### [Exercise details]
Give the entries back exactly, dropping each image.
________________
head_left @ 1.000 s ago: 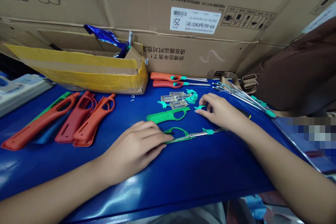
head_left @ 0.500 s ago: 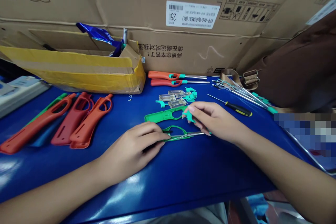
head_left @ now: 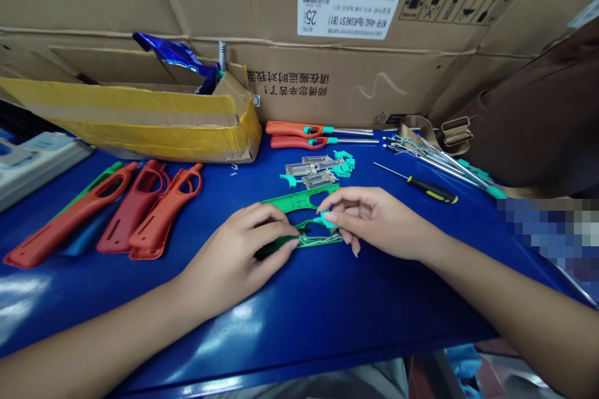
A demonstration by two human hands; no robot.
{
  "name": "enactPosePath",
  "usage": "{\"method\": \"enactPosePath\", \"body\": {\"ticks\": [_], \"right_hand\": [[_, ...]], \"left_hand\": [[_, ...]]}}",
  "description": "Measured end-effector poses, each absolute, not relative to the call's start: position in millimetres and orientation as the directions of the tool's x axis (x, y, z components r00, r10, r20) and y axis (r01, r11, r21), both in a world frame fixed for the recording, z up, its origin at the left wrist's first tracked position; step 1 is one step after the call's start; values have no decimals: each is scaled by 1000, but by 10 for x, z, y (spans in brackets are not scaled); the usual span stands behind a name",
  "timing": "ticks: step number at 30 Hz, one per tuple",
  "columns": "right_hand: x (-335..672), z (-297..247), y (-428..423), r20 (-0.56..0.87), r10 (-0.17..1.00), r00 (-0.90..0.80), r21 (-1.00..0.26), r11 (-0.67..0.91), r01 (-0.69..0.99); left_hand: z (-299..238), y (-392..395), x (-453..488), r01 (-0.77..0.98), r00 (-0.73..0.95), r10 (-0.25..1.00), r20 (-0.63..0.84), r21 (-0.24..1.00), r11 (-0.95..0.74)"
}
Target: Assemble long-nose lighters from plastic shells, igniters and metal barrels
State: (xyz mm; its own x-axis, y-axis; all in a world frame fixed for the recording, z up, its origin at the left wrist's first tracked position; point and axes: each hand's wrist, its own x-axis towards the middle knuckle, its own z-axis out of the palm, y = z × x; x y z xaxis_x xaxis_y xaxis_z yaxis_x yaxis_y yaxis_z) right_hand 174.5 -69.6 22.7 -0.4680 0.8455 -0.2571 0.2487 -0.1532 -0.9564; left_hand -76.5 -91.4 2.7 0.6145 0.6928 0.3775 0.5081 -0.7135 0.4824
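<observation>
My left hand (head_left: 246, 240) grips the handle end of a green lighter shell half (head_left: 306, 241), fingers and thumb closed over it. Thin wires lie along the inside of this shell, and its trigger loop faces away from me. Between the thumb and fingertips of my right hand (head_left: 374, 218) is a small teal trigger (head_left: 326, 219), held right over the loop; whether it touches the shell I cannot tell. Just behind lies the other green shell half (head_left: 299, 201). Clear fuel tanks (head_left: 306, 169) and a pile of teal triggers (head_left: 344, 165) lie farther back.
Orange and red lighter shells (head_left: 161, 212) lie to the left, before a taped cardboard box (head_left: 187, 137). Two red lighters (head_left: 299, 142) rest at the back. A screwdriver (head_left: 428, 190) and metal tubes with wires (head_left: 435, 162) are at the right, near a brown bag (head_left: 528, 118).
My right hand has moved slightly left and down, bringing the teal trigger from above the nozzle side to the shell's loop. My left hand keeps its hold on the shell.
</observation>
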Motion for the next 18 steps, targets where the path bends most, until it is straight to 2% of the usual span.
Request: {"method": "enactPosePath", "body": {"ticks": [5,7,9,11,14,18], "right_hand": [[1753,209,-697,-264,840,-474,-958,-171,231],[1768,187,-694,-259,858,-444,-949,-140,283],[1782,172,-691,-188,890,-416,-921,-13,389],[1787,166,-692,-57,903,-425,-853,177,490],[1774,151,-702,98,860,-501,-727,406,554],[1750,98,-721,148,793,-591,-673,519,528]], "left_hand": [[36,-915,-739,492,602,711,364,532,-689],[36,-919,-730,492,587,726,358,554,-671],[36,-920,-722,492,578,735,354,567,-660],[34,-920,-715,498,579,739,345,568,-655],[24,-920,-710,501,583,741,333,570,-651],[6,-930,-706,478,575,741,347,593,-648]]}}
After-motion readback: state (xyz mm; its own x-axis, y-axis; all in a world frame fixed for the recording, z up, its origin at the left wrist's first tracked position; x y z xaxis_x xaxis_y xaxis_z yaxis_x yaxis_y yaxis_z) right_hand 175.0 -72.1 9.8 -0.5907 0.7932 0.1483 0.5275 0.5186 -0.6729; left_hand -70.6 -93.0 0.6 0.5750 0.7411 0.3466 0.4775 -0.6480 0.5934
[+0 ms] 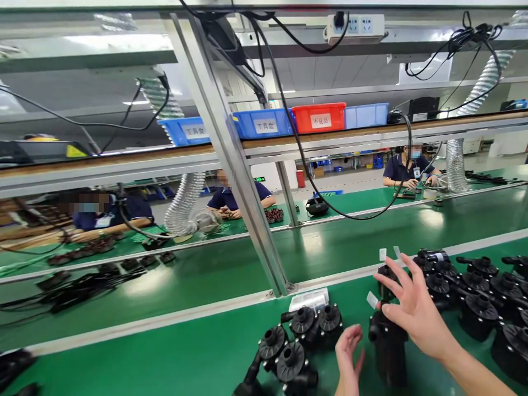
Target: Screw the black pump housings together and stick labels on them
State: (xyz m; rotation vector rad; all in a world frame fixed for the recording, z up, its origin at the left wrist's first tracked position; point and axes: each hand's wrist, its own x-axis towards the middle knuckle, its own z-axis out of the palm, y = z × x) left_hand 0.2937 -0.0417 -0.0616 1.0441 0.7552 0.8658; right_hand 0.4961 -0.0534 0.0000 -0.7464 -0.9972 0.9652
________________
### [Solution for this task]
head_left @ 1.000 s ago: 
head_left @ 0.500 s ago: 
head_left @ now: 
A demonstration by two human hands; no robot.
{
  "name": "enactPosePath",
  "usage": "{\"method\": \"enactPosePath\", \"body\": {\"ticks\": [_], \"right_hand\": [[_, ...]], \"left_hand\": [[_, ...]]}}",
  "description": "Measured end-effector poses, each absolute, not relative to the call's start: position in millimetres and orientation as the directions of the tool's x axis (x, y, z components r00, r10, r20) and y axis (r01, r11, r21), both in a world frame fixed for the recording, z up, its origin at the left wrist's first tracked position; step 1 is one step after the call's start; values have no decimals: each is scaled by 1000, but by 10 for x, z, y (spans in brackets are not scaled); the usual span stands behind a name",
  "timing": "ticks: step number at 30 Hz, one per tuple",
  "columns": "right_hand: x (-335..672), z (-297..247), y (-428..423), r20 (-0.56..0.87), r10 (-0.17..1.00), r00 (-0.90..0.80), r21 (-1.00..0.26), r11 (-0.67..0.91), r01 (-0.69..0.99); left_hand: z (-299..238), y (-392..395), x (-453..488), r01 (-0.77..0.98), r00 (-0.73..0.95), r10 (-0.25..1.00), r20 (-0.63..0.84), r21 (-0.24..1.00), r11 (-0.95..0.74)"
}
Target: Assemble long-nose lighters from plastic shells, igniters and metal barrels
State: (xyz mm; its own x-axis, y-axis; all in a world frame fixed for the recording, z up, its origin at the left wrist's first tracked position; point and axes: each hand's wrist, its own x-axis towards the middle knuckle, its own z-axis out of the palm, y = z × x; x y z xaxis_x xaxis_y xaxis_z yaxis_x yaxis_y yaxis_z) right_hand 174.5 -69.6 22.7 -0.4680 0.8455 -0.2571 0.2487 -0.1532 -0.9564; left_hand -76.5 -91.4 2.7 0.6145 0.6928 0.3775 0.5081 -0.7135 0.4824
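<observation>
My left hand (head_left: 246, 240) grips the handle end of a green lighter shell half (head_left: 306, 241), fingers and thumb closed over it. Thin wires lie along the inside of this shell, and its trigger loop faces away from me. Between the thumb and fingertips of my right hand (head_left: 374, 218) is a small teal trigger (head_left: 326, 219), held right over the loop; whether it touches the shell I cannot tell. Just behind lies the other green shell half (head_left: 299, 201). Clear fuel tanks (head_left: 306, 169) and a pile of teal triggers (head_left: 344, 165) lie farther back.
Orange and red lighter shells (head_left: 161, 212) lie to the left, before a taped cardboard box (head_left: 187, 137). Two red lighters (head_left: 299, 142) rest at the back. A screwdriver (head_left: 428, 190) and metal tubes with wires (head_left: 435, 162) are at the right, near a brown bag (head_left: 528, 118).
My right hand has moved slightly left and down, bringing the teal trigger from above the nozzle side to the shell's loop. My left hand keeps its hold on the shell.
</observation>
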Motion for the next 18 steps, targets where the path bends most, until it is straight to 2% of the usual span.
Request: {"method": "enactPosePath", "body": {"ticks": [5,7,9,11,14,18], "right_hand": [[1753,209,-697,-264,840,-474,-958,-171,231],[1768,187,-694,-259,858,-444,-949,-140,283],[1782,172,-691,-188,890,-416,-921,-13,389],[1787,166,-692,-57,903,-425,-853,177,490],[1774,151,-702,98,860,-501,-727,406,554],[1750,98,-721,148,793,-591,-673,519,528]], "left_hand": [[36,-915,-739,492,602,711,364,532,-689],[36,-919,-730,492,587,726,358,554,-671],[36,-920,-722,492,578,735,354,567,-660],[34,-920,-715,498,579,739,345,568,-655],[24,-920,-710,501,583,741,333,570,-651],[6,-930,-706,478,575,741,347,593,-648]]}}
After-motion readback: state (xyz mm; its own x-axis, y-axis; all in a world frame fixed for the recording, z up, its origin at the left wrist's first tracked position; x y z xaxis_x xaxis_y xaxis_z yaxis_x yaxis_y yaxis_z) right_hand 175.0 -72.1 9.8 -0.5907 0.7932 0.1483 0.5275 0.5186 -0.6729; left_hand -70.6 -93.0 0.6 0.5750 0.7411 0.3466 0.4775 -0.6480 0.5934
[+0 ms] 
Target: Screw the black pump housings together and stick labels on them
State: (xyz m; rotation vector rad; all in a world frame fixed for the recording, z up, its origin at the left wrist's first tracked position; point and axes: each hand's wrist, its own x-axis towards the middle knuckle, its own z-axis out of the palm, y = z × x) left_hand 0.2937 -0.0417 -0.0616 1.0441 0.7552 0.8658; right_hand 0.4961 -0.0534 0.0000 -0.7464 -0.9972 0.9652

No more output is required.